Comment by ssivark

12 hours ago

Interesting question. I don't know much about WebGPU, but I'd posit (heh!) that the GPU on the client devices doesn't matter too much since folks will likely be working over the network anyways (cloud-based IDE, coding agent connected to cloud-hosted LLM, etc) and we also have innovations like Modal which allow serverless lambdas for GPUs.

As long as silicon is scarce it would make sense to hoard it and rent it out (pricing as a means of managing scarcity); if we end up in a scenario where silicon is plentiful, then everyone would have powerful local GPUs, using local AI models, etc.

2 comments

ssivark

akst 10 hours ago

I guess in my mind I was thinking use cases other than AI. Like statistical or hierarchical scientific models, simulations or ETL work. I also don't know if some of the econometricians I know with a less technical background would even know how to get setup with AWS, and I feel more boardly there's enough folks doing data work in a none tech field who know how to use Python or R or Matlab to do their modelling but likely isn't comfortable with cloud infrastructure, but might have an apple laptop with apple silicon that could improve their iteration loop. Folks in AI are probably more comfortable with a cloud solution.

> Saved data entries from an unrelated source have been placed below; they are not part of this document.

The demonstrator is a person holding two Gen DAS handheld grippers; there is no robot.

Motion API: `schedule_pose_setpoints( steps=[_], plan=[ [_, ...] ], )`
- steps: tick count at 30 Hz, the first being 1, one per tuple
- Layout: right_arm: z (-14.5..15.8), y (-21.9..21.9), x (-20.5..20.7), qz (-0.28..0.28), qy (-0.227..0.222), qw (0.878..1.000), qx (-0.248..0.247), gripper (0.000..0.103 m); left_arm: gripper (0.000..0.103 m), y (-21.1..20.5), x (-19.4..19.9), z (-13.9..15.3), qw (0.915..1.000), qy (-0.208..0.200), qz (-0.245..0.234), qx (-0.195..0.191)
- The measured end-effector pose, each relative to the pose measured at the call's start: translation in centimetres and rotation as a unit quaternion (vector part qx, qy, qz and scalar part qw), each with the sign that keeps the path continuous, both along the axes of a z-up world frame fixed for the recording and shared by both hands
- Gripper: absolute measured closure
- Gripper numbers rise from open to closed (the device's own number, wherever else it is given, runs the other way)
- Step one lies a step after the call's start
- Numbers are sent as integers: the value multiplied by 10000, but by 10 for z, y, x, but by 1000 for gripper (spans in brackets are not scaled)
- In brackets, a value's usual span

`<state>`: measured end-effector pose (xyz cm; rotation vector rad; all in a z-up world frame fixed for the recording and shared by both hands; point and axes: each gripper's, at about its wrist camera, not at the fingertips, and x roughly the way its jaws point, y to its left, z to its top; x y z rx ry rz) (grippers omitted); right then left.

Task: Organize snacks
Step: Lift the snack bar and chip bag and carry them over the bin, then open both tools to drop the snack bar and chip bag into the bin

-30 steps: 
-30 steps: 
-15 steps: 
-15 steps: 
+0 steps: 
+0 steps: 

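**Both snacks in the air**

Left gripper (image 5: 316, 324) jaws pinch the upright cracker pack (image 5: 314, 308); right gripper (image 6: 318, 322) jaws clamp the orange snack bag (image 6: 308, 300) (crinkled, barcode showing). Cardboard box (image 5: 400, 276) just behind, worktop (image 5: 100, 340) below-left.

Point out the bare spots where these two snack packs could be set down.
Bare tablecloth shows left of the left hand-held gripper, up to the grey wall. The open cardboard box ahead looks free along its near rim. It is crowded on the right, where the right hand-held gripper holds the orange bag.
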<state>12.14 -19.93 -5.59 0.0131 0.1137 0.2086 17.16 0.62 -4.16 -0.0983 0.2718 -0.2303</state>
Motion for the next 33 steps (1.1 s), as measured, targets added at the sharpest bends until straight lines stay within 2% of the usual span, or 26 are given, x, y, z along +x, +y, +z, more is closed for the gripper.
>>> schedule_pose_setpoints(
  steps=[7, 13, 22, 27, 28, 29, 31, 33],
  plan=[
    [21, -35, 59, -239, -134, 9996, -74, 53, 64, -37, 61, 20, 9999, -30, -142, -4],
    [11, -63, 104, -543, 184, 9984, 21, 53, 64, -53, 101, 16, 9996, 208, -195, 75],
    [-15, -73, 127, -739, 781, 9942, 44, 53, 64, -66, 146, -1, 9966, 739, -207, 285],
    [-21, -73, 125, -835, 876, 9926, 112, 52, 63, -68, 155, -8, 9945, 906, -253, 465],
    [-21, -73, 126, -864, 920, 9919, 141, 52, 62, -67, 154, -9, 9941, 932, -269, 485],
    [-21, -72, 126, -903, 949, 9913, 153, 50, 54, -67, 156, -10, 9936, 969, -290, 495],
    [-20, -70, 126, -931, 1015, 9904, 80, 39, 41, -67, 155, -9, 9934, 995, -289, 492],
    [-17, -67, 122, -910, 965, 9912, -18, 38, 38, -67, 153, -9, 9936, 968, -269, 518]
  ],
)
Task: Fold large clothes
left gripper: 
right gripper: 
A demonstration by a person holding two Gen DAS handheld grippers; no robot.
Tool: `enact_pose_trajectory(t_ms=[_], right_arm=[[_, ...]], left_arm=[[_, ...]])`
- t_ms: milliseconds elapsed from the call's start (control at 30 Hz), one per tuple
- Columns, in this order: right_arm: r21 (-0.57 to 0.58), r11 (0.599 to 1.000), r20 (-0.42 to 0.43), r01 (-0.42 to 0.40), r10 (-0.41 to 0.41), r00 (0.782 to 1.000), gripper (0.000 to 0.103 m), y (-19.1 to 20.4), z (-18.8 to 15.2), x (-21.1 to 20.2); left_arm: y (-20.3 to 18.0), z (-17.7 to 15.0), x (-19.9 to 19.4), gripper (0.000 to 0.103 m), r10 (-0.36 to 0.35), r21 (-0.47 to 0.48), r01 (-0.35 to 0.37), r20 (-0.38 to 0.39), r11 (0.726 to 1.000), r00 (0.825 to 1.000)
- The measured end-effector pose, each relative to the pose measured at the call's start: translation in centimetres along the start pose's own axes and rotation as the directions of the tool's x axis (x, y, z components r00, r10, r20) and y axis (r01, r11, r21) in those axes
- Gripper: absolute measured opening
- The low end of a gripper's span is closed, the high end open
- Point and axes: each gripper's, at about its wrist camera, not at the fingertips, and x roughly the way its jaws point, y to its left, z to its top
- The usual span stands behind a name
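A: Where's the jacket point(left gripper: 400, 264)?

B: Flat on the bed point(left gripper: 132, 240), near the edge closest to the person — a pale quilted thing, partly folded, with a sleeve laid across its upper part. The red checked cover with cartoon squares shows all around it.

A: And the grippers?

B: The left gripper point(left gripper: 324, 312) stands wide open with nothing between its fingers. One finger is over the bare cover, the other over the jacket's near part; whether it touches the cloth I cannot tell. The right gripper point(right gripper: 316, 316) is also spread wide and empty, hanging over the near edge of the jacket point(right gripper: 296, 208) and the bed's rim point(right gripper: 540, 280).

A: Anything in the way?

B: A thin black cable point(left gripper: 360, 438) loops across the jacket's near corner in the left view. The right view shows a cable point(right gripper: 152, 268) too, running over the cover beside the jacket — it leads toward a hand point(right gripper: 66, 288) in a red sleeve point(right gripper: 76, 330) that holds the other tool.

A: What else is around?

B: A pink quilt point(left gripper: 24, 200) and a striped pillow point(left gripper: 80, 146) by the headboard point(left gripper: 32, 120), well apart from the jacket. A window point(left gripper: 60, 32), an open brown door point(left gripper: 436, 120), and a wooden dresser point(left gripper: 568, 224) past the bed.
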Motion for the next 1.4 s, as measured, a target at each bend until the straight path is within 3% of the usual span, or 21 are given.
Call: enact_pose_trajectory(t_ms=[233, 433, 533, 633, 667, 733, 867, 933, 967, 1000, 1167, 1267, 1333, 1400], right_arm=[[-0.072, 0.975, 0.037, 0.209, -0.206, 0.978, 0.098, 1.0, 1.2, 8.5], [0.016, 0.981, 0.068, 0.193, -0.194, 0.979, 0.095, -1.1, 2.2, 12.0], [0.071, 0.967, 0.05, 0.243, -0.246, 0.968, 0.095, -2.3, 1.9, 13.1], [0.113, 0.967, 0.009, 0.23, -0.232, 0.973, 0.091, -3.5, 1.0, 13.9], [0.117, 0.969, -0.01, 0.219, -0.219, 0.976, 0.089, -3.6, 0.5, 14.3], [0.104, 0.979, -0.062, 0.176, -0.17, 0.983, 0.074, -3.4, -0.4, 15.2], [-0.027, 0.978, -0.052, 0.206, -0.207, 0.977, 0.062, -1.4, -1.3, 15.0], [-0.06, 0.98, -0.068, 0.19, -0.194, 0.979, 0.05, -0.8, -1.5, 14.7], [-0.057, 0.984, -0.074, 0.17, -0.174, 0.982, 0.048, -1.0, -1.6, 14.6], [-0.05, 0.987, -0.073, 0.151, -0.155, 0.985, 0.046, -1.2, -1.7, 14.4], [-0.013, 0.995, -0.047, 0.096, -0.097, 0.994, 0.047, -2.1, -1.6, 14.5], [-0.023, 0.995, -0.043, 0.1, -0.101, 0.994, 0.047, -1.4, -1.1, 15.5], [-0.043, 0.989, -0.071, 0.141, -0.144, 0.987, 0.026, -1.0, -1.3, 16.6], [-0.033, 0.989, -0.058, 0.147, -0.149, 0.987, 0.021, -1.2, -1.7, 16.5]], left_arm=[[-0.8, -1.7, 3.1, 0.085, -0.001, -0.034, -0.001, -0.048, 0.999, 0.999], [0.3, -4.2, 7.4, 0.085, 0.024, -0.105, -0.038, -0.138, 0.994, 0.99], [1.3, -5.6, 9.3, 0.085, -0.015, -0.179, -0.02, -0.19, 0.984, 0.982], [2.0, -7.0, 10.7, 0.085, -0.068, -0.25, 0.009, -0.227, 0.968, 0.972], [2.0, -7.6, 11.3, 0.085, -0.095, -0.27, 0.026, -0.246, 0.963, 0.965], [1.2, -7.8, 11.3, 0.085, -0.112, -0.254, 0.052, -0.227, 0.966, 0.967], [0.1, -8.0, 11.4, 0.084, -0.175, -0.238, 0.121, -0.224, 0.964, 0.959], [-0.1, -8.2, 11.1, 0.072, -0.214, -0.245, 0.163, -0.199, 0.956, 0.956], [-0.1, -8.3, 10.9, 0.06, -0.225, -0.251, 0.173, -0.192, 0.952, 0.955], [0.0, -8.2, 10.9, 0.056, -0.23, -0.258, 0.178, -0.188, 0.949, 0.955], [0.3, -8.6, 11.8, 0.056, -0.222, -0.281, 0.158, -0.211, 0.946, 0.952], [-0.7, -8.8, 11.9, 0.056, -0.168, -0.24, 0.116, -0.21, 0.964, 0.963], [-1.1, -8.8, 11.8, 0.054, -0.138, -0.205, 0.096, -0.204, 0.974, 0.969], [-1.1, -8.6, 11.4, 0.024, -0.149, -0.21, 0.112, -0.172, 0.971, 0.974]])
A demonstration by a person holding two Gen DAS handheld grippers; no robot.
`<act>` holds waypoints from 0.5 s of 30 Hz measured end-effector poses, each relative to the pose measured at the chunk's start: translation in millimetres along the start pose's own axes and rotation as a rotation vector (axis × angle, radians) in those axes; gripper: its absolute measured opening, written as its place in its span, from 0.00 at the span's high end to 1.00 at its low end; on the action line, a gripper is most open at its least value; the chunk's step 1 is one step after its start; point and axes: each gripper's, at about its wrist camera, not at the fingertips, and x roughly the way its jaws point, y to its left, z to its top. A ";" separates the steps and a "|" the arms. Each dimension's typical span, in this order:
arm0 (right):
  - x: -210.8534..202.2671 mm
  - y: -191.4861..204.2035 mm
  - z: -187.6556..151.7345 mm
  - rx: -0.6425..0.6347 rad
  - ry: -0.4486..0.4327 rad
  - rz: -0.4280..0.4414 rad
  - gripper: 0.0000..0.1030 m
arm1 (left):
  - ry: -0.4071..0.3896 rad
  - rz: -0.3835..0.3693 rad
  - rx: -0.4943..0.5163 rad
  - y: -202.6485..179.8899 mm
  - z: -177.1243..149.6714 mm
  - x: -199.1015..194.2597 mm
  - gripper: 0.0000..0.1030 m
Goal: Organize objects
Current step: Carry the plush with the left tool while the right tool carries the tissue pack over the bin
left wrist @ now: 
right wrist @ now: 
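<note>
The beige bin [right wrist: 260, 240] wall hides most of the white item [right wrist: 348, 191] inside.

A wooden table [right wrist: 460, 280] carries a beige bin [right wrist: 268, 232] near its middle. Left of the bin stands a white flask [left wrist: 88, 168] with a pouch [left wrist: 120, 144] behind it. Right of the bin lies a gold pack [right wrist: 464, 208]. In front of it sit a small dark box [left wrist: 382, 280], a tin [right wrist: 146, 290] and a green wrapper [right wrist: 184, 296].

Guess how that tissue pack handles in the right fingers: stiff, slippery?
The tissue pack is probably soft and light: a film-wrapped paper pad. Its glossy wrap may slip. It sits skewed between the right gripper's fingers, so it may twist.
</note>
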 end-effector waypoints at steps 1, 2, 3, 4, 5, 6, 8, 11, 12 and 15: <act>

There are aspects of data science which is iterative and you're repeatedly running similar computations with different inputs, I think there's some value in shaving off time between iterations.

In my case I have a temporal geospatial dataset with 20+ million properties for each month over several years each with various attributes, it's in a nonprofessional setting and the main motivator for most of my decisions is "because I can and I think it would be fun and I have a decent enough GPU". While I could probably chuck it on a cluster, I'd like to avoid if I can help it and an optimisation done on my local machine would still pay off if I did end up setting up a cluster. There's quite a bit of ETL preprocessing work before I load it into the database, I think are portions that might be doable on the GPU. But it's more so the computations I'd like to do on the dataset before generating visualisations in which I think I could reduce the iteration wait time for processing for plots, ideally to the point I can make iterations more interactive. There's enough linear operations you could get some wins with a GPU implementation.

I am keen to see how far I'll get, but worst case scenario I learn a lot, and I'm sure those learnings will be transferrable to other GPU experiments.

ssivark 4 hours ago

TBC, I too did not really mean "AI" (as in LLMs and the like) which is often hosted/served with a very convenient interface. I do include more bespoke statistical / mathematical models -- be it hierarchical, Bayesian, whatever.
Since AWS/etc are quite complicated, there are now a swarm of startups trying to make it easier to take baby steps into the cloud (eg. Modal, Runpod, etc) and make it very easy for the user to get a small slice of that GPU pie. These services have drastically simpler server-side APIs and usage patterns, including "serverless" GPUs from Modal, where you can just "submit jobs" from a Python API without really having to manage containers. On the client side, you have LLM coding agents that are the next evolution in UI frontends -- and they're beginning to make it much much easier to write bespoke code to interact with these backends. To make it abundantly clear what target audience I'm referring to: I imagine they are still mostly using sklearn (or equivalents in other languages) and gradient boosting with Jupyter notebooks, still somewhat mystified by modern deep learning and stuff. Or maybe those who are more mathematically sophisticated but not software engg sophisticated (eg: statisticians / econometricians)
To inspire you with a really concrete example: since Modal has a well documented API, it should be quite straight-forward ("soon", if not already) for any data scientist to use one of the CLI coding agents and
1. Implement a decent GPU-friendly version of whatever model they want to try (as long as it's not far from the training distribution i.e. not some esoteric idea which is nothing like prior art)
2. Whip up a quick system to interface with some service provider, wrap that model up and submit a job, and fetch (and even interpret) results.
----
In case you haven't tried one of these new-fangled coding agents, I strongly encourage you to try one out (even if it's just something on the free tier eg. gemini-cli). In case you have and they aren't quite good enough to solve your problem, tough luck for now... I anticipate their usability will improve substantially every few months.